Collected data:
▶

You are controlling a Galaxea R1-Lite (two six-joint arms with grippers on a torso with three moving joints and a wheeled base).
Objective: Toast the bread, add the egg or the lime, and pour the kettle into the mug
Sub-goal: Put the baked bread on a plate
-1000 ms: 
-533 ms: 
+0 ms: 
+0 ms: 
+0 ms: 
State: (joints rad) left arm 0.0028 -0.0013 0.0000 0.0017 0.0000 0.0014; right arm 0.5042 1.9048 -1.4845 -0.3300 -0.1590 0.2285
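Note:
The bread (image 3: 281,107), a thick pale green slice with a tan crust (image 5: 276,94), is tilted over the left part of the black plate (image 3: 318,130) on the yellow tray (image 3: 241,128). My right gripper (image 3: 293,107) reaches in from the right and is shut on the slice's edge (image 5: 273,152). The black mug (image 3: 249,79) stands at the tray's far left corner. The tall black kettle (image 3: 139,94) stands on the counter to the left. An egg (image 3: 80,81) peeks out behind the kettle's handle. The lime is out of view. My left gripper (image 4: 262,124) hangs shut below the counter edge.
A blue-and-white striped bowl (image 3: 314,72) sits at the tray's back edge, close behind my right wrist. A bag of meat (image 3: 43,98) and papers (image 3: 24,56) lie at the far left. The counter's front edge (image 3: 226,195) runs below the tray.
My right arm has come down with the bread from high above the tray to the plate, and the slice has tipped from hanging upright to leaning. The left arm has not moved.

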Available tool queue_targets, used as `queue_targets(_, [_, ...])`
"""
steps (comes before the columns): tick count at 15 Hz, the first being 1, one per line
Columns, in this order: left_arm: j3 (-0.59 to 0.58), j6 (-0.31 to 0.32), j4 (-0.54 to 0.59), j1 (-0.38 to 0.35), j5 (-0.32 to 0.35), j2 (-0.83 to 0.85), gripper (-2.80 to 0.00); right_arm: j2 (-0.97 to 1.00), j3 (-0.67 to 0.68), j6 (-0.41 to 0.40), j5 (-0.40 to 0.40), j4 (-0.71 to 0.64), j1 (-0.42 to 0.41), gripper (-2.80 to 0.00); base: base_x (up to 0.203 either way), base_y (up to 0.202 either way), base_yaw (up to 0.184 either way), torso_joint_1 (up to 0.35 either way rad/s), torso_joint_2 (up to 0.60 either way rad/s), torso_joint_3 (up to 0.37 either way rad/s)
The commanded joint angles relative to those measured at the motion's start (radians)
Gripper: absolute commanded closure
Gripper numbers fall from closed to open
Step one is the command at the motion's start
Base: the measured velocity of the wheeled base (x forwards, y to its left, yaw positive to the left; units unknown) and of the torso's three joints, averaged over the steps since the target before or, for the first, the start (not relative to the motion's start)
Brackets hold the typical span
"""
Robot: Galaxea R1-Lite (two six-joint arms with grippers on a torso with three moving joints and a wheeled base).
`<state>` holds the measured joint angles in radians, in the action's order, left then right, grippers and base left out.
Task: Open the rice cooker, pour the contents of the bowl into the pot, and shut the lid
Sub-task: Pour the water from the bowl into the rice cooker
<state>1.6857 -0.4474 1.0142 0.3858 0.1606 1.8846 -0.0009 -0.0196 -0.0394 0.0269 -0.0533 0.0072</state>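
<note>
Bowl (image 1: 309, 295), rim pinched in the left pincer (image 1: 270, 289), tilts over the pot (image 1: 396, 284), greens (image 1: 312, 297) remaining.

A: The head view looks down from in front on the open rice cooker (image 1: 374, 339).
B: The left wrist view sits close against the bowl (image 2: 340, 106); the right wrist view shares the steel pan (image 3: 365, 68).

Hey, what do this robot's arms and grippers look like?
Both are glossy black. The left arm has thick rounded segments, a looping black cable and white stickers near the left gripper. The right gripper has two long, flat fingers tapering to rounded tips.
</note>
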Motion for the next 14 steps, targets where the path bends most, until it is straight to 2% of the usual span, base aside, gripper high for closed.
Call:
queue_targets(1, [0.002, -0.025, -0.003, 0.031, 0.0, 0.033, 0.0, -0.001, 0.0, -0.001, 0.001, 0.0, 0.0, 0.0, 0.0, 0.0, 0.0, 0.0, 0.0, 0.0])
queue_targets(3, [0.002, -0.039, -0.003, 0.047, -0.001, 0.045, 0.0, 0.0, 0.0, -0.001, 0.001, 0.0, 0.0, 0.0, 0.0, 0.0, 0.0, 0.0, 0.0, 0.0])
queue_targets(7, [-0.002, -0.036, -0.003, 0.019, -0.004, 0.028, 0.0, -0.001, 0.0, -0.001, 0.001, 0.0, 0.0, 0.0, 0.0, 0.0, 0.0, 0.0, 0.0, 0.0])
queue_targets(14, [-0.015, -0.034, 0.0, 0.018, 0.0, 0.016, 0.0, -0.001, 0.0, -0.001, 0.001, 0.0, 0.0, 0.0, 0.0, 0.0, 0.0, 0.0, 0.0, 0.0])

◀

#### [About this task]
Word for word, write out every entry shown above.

#### [Solution to the problem]
You are controlling a Galaxea R1-Lite (two six-joint arms with grippers on a torso with three moving joints and a wheeled base).
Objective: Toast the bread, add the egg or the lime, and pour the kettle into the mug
Sub-goal: Put the baked bread on a plate
-1000 ms: 
-533 ms: 
+0 ms: 
+0 ms: 
+0 ms: 
State: (joints rad) left arm 0.0028 -0.0013 0.0000 0.0017 0.0000 0.0014; right arm 0.5042 1.9048 -1.4845 -0.3300 -0.1590 0.2285
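Note:
The bread (image 3: 281,107), a thick pale green slice with a tan crust (image 5: 276,94), is tilted over the left part of the black plate (image 3: 318,130) on the yellow tray (image 3: 241,128). My right gripper (image 3: 293,107) reaches in from the right and is shut on the slice's edge (image 5: 273,152). The black mug (image 3: 249,79) stands at the tray's far left corner. The tall black kettle (image 3: 139,94) stands on the counter to the left. An egg (image 3: 80,81) peeks out behind the kettle's handle. The lime is out of view. My left gripper (image 4: 262,124) hangs shut below the counter edge.
A blue-and-white striped bowl (image 3: 314,72) sits at the tray's back edge, close behind my right wrist. A bag of meat (image 3: 43,98) and papers (image 3: 24,56) lie at the far left. The counter's front edge (image 3: 226,195) runs below the tray.
My right arm has come down with the bread from high above the tray to the plate, and the slice has tipped from hanging upright to leaning. The left arm has not moved.
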
Available tool queue_targets, used as `queue_targets(_, [_, ...])`
"""
steps (comes before the columns): tick count at 15 Hz, the first being 1, one per line
Columns, in this order: left_arm: j3 (-0.59 to 0.58), j6 (-0.31 to 0.32), j4 (-0.54 to 0.59), j1 (-0.38 to 0.35), j5 (-0.32 to 0.35), j2 (-0.83 to 0.85), gripper (-2.80 to 0.00); right_arm: j2 (-0.97 to 1.00), j3 (-0.67 to 0.68), j6 (-0.41 to 0.40), j5 (-0.40 to 0.40), j4 (-0.71 to 0.64), j1 (-0.42 to 0.41), gripper (-2.80 to 0.00); base: base_x (up to 0.203 either way), base_y (up to 0.202 either way), base_yaw (up to 0.184 either way), torso_joint_1 (up to 0.35 either way rad/s), torso_joint_2 (up to 0.60 either way rad/s), torso_joint_3 (up to 0.37 either way rad/s)
The commanded joint angles relative to those measured at the motion's start (radians)
Gripper: absolute commanded closure
Gripper numbers fall from closed to open
Step one is the command at the motion's start
Base: the measured velocity of the wheeled base (x forwards, y to its left, yaw positive to the left; units unknown) and of the torso's three joints, averaged over the steps since the target before or, for the first, the start (not relative to the motion's start)
Brackets hold the typical span
"""
Robot: Galaxea R1-Lite (two six-joint arms with grippers on a torso with three moving joints and a wheeled base).
`<state>` holds the measured joint angles in radians, in the action's order, left then right, grippers and base left out.
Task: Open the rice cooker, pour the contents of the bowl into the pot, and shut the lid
Sub-task: Pour the water from the bowl into the rice cooker
<state>1.6857 -0.4474 1.0142 0.3858 0.1606 1.8846 -0.0009 -0.0196 -0.0394 0.0269 -0.0533 0.0072</state>
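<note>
Bowl (image 1: 309, 295), rim pinched in the left pincer (image 1: 270, 289), tilts over the pot (image 1: 396, 284), greens (image 1: 312, 297) remaining.

A: The head view looks down from in front on the open rice cooker (image 1: 374, 339).
B: The left wrist view sits close against the bowl (image 2: 340, 106); the right wrist view shares the steel pan (image 3: 365, 68).

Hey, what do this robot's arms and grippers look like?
Both are glossy black. The left arm has thick rounded segments, a looping black cable and white stickers near the left gripper. The right gripper has two long, flat fingers tapering to rounded tips.
</note>
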Motion for the next 14 steps, targets where the path bends most, until it is straight to 2% of the usual span, base aside, gripper high for closed.
Call:
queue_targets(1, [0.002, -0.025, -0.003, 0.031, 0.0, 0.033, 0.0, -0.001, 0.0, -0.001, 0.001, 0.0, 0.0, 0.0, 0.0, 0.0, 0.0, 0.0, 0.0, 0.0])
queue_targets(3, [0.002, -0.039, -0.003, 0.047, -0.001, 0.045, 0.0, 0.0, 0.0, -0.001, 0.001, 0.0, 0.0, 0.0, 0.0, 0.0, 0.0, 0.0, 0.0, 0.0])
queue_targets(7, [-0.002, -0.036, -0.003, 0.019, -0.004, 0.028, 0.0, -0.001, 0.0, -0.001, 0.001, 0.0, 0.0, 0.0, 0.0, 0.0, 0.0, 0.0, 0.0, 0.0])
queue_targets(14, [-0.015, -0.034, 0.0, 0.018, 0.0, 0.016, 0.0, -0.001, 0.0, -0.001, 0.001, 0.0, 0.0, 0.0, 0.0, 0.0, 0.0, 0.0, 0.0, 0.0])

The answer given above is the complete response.